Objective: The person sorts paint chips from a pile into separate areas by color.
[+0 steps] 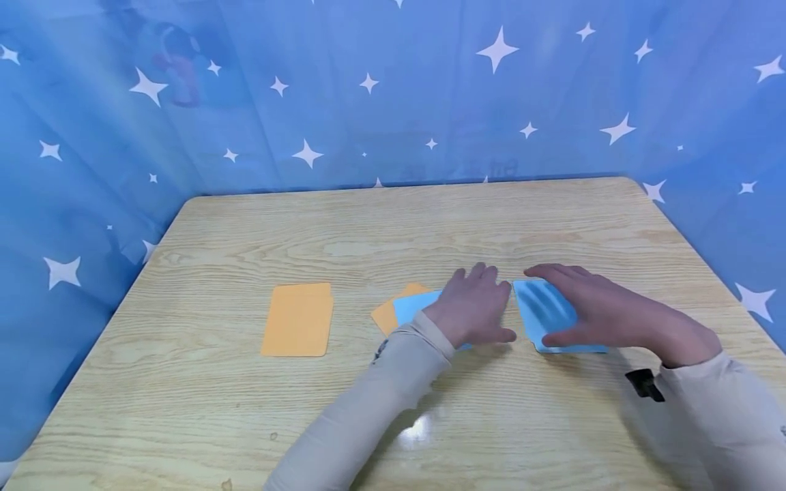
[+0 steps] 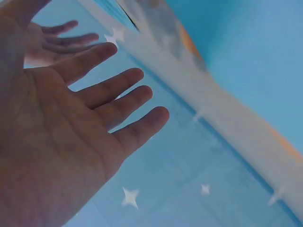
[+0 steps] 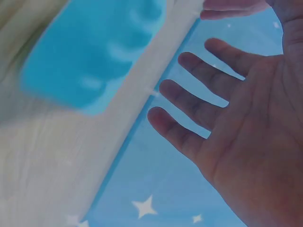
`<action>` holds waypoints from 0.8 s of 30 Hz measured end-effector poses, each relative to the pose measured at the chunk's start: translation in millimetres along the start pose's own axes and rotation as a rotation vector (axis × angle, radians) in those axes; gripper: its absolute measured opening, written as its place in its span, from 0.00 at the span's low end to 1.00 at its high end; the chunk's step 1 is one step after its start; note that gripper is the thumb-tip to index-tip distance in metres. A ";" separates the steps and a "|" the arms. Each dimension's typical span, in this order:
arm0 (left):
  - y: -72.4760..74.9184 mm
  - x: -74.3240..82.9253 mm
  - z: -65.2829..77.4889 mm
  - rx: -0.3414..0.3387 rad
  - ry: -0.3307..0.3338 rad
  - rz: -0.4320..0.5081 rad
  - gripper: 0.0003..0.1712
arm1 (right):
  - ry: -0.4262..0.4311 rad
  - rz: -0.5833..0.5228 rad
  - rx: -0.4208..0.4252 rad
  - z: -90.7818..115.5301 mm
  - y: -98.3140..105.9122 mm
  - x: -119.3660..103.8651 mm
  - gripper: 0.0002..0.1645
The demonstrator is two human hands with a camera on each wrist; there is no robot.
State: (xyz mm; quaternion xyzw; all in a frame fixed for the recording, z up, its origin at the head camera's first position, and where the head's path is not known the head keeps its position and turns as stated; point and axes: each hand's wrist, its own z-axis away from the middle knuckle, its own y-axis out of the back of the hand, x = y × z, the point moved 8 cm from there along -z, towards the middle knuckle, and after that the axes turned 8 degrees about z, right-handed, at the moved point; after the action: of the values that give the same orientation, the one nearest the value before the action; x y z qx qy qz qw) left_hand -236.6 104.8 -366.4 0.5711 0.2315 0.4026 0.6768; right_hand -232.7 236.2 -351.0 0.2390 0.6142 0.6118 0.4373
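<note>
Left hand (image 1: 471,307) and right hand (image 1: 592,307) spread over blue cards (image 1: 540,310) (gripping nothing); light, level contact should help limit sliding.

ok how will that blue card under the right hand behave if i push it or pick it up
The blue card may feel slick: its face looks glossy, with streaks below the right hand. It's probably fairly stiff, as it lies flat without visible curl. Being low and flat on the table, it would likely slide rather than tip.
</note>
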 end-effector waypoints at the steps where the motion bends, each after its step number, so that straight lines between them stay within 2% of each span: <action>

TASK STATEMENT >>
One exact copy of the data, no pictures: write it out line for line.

TASK RESPONSE >>
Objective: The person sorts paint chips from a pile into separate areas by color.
[+0 steps] 
[+0 steps] 
[+0 steps] 
`<action>` holds waypoints from 0.8 s of 30 Hz measured end-effector poses, each relative to the pose measured at the chunk's start: translation in millimetres along the start pose's own axes and rotation as a rotation vector (axis × angle, radians) in those axes; gripper: its absolute measured opening, written as its place in its span, from 0.00 at the span's low end to 1.00 at its high end; the chunk's step 1 is one step after its start; note that gripper is the thumb-tip to index-tip distance in metres. A ";" separates the steps and a "|" the arms. Each dimension's typical span, in this order:
arm0 (left):
  - y: -72.4760..74.9184 mm
  - x: -74.3240..82.9253 mm
  - z: -65.2829..77.4889 mm
  - rx: -0.3414..0.3387 rad
  - ry: -0.3307..0.3338 rad
  - rz: -0.4320..0.5081 rad
  - gripper: 0.0003..0.1712
arm1 (right):
  - ry: -0.4262..0.4311 rad
  - rz: -0.5833..0.5228 rad
  - rx: -0.4208..0.4252 rad
  - z: -90.7818..115.5301 mm
  - y: -98.3140..105.9122 mm
  - x: -119.3660..103.8651 mm
  - gripper: 0.0002..0.1645
The demonstrator is two human hands with a camera on each wrist; there is no robot.
State: (xyz mm; quaternion xyzw; all in a frame fixed for the recording, z up, its origin at the head camera's first position, and where the head's path is not known the head keeps its position and turns as stated; point and axes: each hand's wrist, its own z-axis away from the middle knuckle, its own y-axis out of the back of the hand, x = y × z, the point moved 8 cm from there along -z, towards the middle knuckle, and after that the axes turned 8 degrees about z, right-handed, at the moved point; after the action: of the values that give the same orientation, the one nearest the value before the action; x y z qx qy qz qw) left_hand -236.6 104.8 -366.4 0.5711 0.2315 0.4026 0.6768; right_hand -232.7 236.2 -351.0 0.2390 0.6142 0.6118 0.4373
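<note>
Left hand (image 1: 471,307) and right hand (image 1: 592,307) spread over blue cards (image 1: 540,310) (gripping nothing); light, level contact should help limit sliding.

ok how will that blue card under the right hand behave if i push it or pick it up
The blue card may feel slick: its face looks glossy, with streaks below the right hand. It's probably fairly stiff, as it lies flat without visible curl. Being low and flat on the table, it would likely slide rather than tip.
</note>
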 end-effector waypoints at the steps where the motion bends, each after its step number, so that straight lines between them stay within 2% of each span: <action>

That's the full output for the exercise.